MANY congratulations to Co Armagh owner Gary Devlin on the success of his Ado McGuinness-trained A Case Of You in the Group 1 Al Quoz Sprint at Meydan in Dubai last Saturday.

The four-year-old Hot Streak colt, who hit the front two furlongs down, won by a length and a quarter under Ronan Whelan. When he did so, it appeared from the videos we’ve seen, that all the support party got into the drive position as well and when A Case Of You crossed the line, wild celebrations ensued!

These were even better than those displayed when A Case Of You won the Group 1 Prix de l’Abbaye de Longchamp last October and we’re sure connections will be hoping to improve them even further during the season.

There was a quieter reception last Friday evening at Dundalk where the McGuinness-trained Skontonovski won the mile handicap by a nose under Colin Keane in the colours of Gary’s brother Mark.

In the opening race at Meydan, Co Down-born jockey Patsy Cosgrave had to settle for second when, having made much of the running, his mount, Kerless Del Rock, was collared a furlong out by First Class and went down by a head in the Dubai Kahayla Classic.
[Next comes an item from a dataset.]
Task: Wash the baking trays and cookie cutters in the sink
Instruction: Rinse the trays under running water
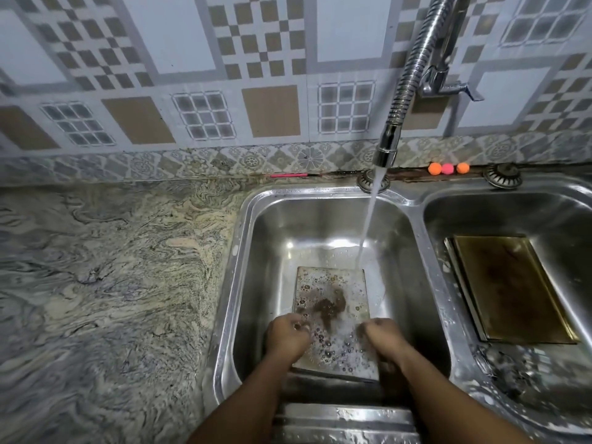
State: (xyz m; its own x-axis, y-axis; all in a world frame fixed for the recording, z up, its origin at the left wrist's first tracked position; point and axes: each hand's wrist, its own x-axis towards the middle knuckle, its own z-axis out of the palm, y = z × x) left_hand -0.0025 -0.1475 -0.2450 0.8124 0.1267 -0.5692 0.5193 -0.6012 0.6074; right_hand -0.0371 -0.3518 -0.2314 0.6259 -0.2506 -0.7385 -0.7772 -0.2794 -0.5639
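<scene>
A rectangular baking tray (331,293), soapy with bubbles and a dark brown stain in its middle, lies in the left sink basin (256,251). Water from the tap (389,145) falls on its far right corner. My left hand (285,339) grips the tray's near left edge and my right hand (382,336) grips its near right edge. A second stack of golden-brown trays (512,283) leans in the right basin (480,213). No cookie cutters are visible.
A marbled granite counter (112,283) stretches to the left of the sink. Three small orange and pink balls (448,168) and a pink stick (288,175) lie along the tiled wall behind the sink. The tap lever (455,88) sticks out at upper right.
</scene>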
There were 16 starters in the 10-furlong Grade 1 race on dirt for Arab horses which had a prize-fund of US$1m.

As the Dubai Carnival concluded on Saturday, the flat turf season opened in this part of the world and, on day two, Sunday, Oisin Orr landed the Listed Plusvital Devoy Stakes at Naas for Belfast owner Patricia Hunt on the Noel Meade-trained Layfayette and, minutes later, fellow Co Donegal-born jockey Martin Harley won the featured conditions race at Doncaster on the Alan King-trained Raymond Tusk.
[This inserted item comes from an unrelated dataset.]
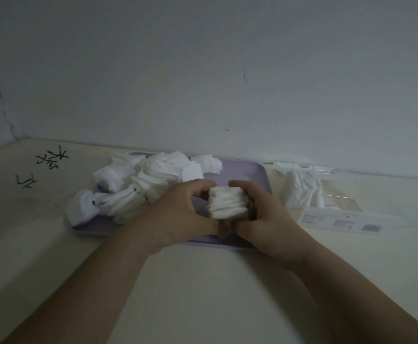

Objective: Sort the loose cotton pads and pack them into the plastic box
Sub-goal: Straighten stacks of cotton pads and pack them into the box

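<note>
Both hands over the near-centre of the lilac tray (249,173). Left hand (182,214) and right hand (262,214) curl fingers round one small stack of cotton pads (227,202), squeezed between them above the tray. Loose pad heap (138,184) covers the tray's left and far part. Clear plastic box (327,192) sits right of the tray, some pads (302,189) inside. Black marker writing (46,165) on table (203,294), far left.

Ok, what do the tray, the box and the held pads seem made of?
Tray: likely plastic, lilac and matte, with a smooth rounded moulded rim. Box: clear thin plastic; the table shows through its walls. Pads: soft white cotton, judging by fuzzy layered edges.
</note>
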The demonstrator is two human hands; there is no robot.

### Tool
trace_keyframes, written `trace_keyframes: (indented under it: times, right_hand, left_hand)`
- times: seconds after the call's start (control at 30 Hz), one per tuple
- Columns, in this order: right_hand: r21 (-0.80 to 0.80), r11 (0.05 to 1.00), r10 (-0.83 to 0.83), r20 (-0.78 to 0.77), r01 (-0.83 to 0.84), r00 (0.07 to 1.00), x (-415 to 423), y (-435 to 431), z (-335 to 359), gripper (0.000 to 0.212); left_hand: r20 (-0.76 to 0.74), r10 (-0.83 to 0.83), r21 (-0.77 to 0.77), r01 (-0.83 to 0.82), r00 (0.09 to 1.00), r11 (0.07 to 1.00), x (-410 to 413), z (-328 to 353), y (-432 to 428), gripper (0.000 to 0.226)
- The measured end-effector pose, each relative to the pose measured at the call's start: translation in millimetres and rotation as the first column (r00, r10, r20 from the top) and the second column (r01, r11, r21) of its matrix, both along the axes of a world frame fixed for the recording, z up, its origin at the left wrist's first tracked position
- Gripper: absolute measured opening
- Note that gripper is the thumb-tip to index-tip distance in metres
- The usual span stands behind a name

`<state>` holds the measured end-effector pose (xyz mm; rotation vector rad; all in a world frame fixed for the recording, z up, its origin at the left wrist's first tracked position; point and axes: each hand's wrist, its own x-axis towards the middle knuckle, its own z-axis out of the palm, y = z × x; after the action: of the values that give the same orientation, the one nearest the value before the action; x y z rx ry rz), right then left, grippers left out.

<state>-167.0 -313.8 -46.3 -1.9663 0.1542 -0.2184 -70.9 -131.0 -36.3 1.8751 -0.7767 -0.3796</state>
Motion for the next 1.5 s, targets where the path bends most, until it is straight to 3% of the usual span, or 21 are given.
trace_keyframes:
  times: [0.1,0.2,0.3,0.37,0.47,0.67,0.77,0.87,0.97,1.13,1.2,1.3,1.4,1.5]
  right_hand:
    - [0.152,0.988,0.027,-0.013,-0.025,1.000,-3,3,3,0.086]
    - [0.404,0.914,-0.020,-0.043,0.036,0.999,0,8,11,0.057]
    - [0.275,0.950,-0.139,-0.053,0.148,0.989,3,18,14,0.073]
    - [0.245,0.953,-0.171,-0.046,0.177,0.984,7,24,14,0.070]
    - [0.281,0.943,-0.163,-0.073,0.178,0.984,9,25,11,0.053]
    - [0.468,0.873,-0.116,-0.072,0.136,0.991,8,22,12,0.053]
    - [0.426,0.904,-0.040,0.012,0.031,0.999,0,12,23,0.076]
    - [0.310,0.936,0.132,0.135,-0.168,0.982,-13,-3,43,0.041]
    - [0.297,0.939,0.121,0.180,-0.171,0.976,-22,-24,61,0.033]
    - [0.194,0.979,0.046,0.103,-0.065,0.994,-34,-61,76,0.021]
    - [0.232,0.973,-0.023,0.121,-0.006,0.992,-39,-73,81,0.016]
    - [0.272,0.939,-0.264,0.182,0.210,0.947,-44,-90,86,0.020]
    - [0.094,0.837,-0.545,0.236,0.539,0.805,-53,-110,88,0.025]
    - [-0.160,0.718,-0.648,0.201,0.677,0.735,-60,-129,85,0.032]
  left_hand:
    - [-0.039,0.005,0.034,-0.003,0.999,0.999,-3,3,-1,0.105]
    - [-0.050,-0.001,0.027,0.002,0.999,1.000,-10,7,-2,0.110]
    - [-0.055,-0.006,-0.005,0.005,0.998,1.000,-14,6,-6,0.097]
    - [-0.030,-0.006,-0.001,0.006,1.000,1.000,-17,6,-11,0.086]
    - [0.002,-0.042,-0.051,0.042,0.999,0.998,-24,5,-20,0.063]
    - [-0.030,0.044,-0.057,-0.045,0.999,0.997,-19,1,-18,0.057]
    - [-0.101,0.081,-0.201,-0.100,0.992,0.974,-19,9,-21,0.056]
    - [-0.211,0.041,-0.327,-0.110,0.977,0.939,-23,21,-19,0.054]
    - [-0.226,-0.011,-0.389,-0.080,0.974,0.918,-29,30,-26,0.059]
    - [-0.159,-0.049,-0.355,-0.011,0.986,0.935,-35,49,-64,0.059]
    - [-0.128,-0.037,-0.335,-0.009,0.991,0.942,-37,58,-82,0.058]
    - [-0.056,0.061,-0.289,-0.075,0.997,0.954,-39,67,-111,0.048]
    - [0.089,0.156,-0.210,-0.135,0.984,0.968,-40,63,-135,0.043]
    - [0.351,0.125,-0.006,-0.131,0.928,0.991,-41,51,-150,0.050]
Support for agricultural shows

THE good news for those who fill in their summer weekends when there are no point-to-points or racemeetings to attend by heading to their local agricultural show is that, for the main part, they are back for 2022 following a two-year absence due to Covid.

Last week, Edwin Poots, the Northern Ireland Executive Minister for Agriculture, Environment and Rural Affairs, announced a £200,000 support package for the sector. “Many businesses were adversely affected by the Covid-19 pandemic, and our agricultural shows were not immune to these effects, with all shows cancelled in 2020 and only a few being able to take place in 2021. This resulted in shows losing the opportunity to raise vital funds that would help prepare for the 2022 season.

“Shows play a vital role in showcasing our excellent agri-food produce and supporting our rural communities, as well as boosting our economy and the additional tourism opportunities

“These shows are predominately run by many volunteers who give of their free time and I would like to extend my thanks to them for all of their hard work.”